Vanni Piccolo a Napoli, il passato che avverte il futuro
ma il grido di dolore si perde nel deserto

“Lettera ad un giovane amico”, scritto e interpretato da Vanni Piccolo per la regia di Mariano Lamberti e la partecipazione di Orazio Rotolo Schifone, è ben più di un un semplice spettacolo.

Vanni porta a Napoli, nel cuore della “gay week”, un vero e proprio scrigno di testimonianze storiche di decenni di attivismo vissuti in prima fila, dei cui risultati godono i giovani di oggi, seduti comodamente su diritti conquistati grazie alle battaglie altrui. Cadono come lapilli le immagini video e le parole di Vanni, che trovano il loro acme emotivo negli anni dell’Aids, e nella faticosissima ripresa. Il funerale di Judy Garland, la rivolta di Stonewall, il sangue di Monte Caprino a Roma e di Giarre, ma anche la leggerezza, la “favolosità”, i costumi. Per nulla facili, e ben eseguite, le controscene mute di Orazio Rotolo Schifone, cui Vanni Piccolo consegna idealmente la staffetta della vita, e della lotta.

Generosa, coraggiosa e tagliente la conclusione dell’evento, con l’indignazione dell’artista calabrese, già apprezzatissimo preside a Roma, verso l’attuale governo, e le possibili derive liberticide. Tra gli applausi convintissimi dei più adulti, spicca, e addolora, e infine preoccupa, la distratta accondiscendenza – che sfiora l’indifferenza – dei più giovani, appostati a fondo sala del – comunque gremitissimo – cortile di Palazzo Fuga. Sculettare al pride non è attivismo, è passerella. E nessun diritto è per sempre. Quando qualche anima candida capirà da che mani si sta facendo gioisamente stritolare, sarà certamente troppo tardi. Si stenta a capire che tipo di anziani saranno costoro. Non certo simili a Vanni Piccolo, che sarà stato anche giovane, con tutti i suoi sacrosanti errori, ma avercene di uomini come lui.

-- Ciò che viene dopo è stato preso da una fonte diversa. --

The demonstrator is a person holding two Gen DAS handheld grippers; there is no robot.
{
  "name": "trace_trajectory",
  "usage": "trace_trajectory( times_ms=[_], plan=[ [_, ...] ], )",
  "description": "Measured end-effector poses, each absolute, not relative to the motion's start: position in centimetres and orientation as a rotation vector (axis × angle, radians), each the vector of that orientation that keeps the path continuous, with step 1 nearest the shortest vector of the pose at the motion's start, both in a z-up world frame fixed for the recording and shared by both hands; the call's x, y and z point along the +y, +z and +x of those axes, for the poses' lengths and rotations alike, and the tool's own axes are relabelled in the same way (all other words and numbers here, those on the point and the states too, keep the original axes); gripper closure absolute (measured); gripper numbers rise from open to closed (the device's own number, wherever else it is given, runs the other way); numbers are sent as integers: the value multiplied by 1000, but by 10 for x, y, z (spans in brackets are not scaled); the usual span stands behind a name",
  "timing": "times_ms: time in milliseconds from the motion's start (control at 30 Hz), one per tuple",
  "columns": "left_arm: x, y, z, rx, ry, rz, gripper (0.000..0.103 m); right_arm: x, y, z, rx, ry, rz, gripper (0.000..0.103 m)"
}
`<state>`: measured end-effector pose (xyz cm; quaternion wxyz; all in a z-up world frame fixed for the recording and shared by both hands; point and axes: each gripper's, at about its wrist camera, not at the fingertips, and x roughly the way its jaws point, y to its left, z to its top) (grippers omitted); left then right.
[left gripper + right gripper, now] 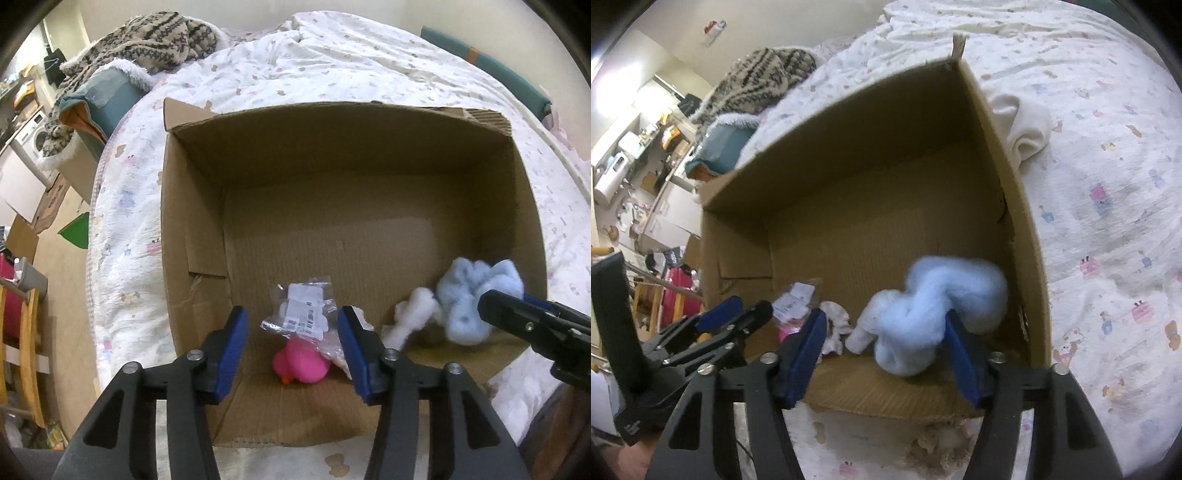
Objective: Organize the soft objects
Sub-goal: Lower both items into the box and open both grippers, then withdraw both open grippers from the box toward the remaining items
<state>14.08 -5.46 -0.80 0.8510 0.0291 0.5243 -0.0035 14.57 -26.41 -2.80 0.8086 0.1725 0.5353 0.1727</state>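
An open cardboard box (192,236) lies on the bed; it also shows in the right wrist view (1023,221). Inside are a pink rubber duck (301,363), a clear plastic packet with a white label (304,314) and a light blue and white fluffy toy (465,306). My left gripper (291,343) is open and empty, above the duck at the box's near edge. My right gripper (886,332) is open, with the blue fluffy toy (934,299) falling blurred between its fingers. A white frilly cloth (836,321) lies beside the toy.
The bed is covered by a white patterned quilt (332,62). A cream cloth (1023,125) lies outside the box's right wall. A striped knit blanket (147,40) lies over a teal box at the bed's far left. Furniture and a washing machine (33,140) stand left.
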Motion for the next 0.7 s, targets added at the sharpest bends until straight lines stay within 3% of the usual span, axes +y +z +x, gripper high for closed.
trace_trajectory(
  times_ms=[133,700],
  plan=[
    [-55,-1,135,1083,-13,53,44,-272,-24,135,1143,349,358,35],
    [-54,22,100,1019,-16,61,38,-292,-2,100,1088,320,427,35]
  ],
)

Resta l’amarezza per l’ennesima occasione sprecata per accendere il falò di una rivoluzione di cui nessuno, al momento, sente avvertire l’esigenza. Nulla si può imputare a Vanni Piccolo, e a quelli come lui, che ancora lanciano – come la stampella di Enrico Toti – le ultime grida di dolore. Succhiando cocktail e scambiandosi foto oscene sulle app, i “giovani amici” di oggi – non tutti, si spera – sembrano i passeggeri del Titanic che continuavano a ballare mentre la nave affondava tra i ghiacci. Un secondo dopo lo spettacolo, era già pronta la discoteca, per stordirsi ancora un po’, lobotomizzati e felici.

Qualcuno prima o poi chiuderà la stalla, ma i buoi saranno già scappati.